The true meaning of Christmas is in the birth of Jesus as our Saviour, the Messiah. Jesus is the reason for the season – it is because of God’s act of love in sending His Son that we can share and show love to one another. Jesus gives us hope and truth; He is the Way and source of meaning this and every Christmas. In closing out this Christmas post, I want to share the following thought/topic which I was inspired to discover for myself during this Christmas period – Jesus is the English Anglicised version of Yeshua, which is the original Aramaic. The following is a summary of a much longer and detailed explanation of how “Yeshua” became “Jesus”.

Yeshua to Jesus
Language Transliteration Pronunciation
Hebrew/Aramaic Ye-shu-a yay-shoo-ah
Greek Ie-s-ous ee-ay-sous
Latin Ie-s-us ee-ay-sous
English Je-s-us gee-sus

Even if we pronounce His name differently according to our local culture/language, God knows our hearts – that we call upon His name – Isa (ee-sa) in Arabic, Yesu (ye-sou) in Chinese, as examples of other languages.
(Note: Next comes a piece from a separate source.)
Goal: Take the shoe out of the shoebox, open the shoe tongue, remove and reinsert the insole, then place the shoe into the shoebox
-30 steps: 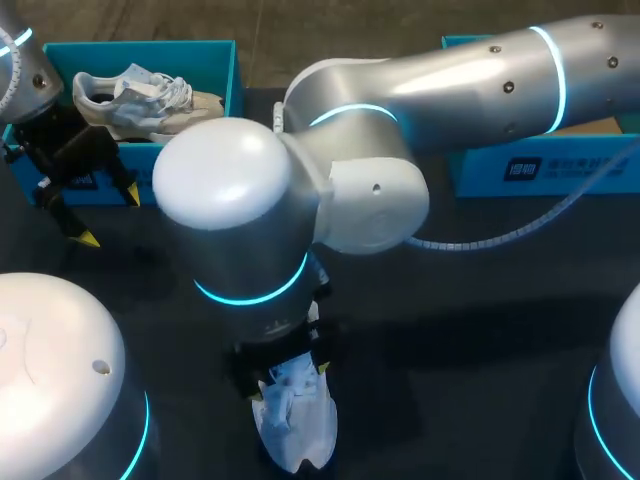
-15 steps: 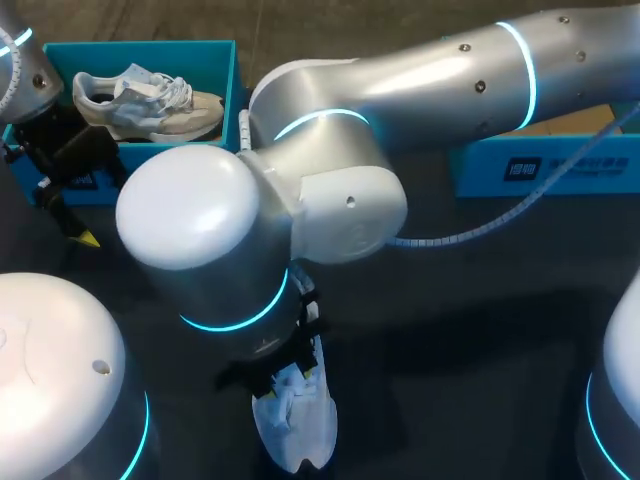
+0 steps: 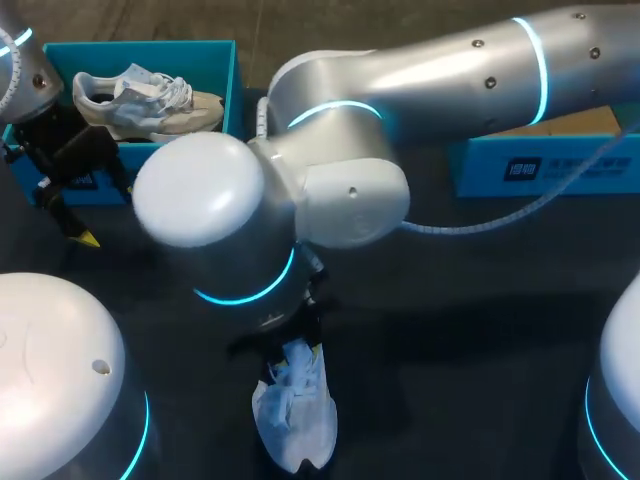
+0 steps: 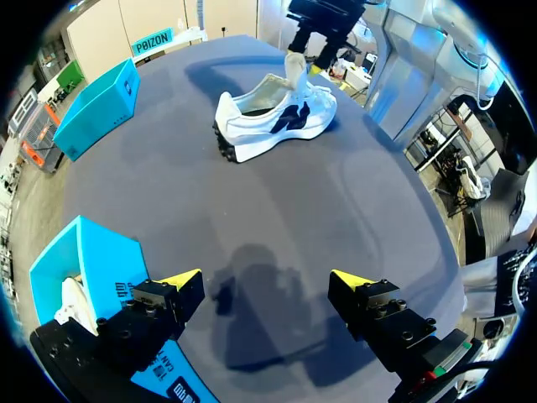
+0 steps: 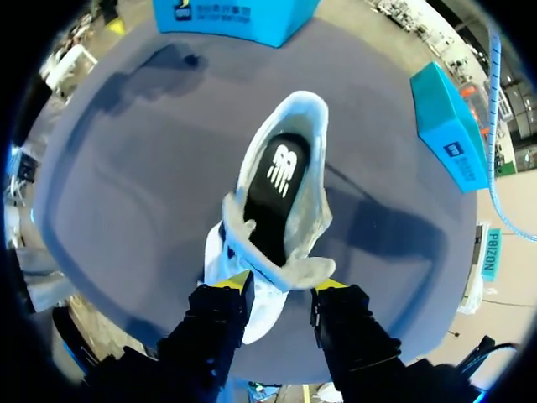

Often, we see the identity of our Lord as “Jesus Christ” – it should be observed that “Christ” was originally not His name, but title. The Anglicisation here is from the Greek root word – “Khristos” which means “anointed one”. “Christ” is a translation of the Hebrew word “mashiakh” or Aramaic “mshikha”. Thus, “Christ” is the Anglicisation of a Greek word, whereas the more purist English direct translation from the original Aramaic/Hebrew is… “Messiah”! Messiah shares the same meaning of “anointed one”, and other synonyms include “saviour”. Over time, however, the common use of “Jesus Christ” in reference to the Son of God means that people nowadays think of the combination as a name only… So, when you put the two together, the Hebrew reference becomes “Yeshua Mashiakh”, or Jesus the Messiah.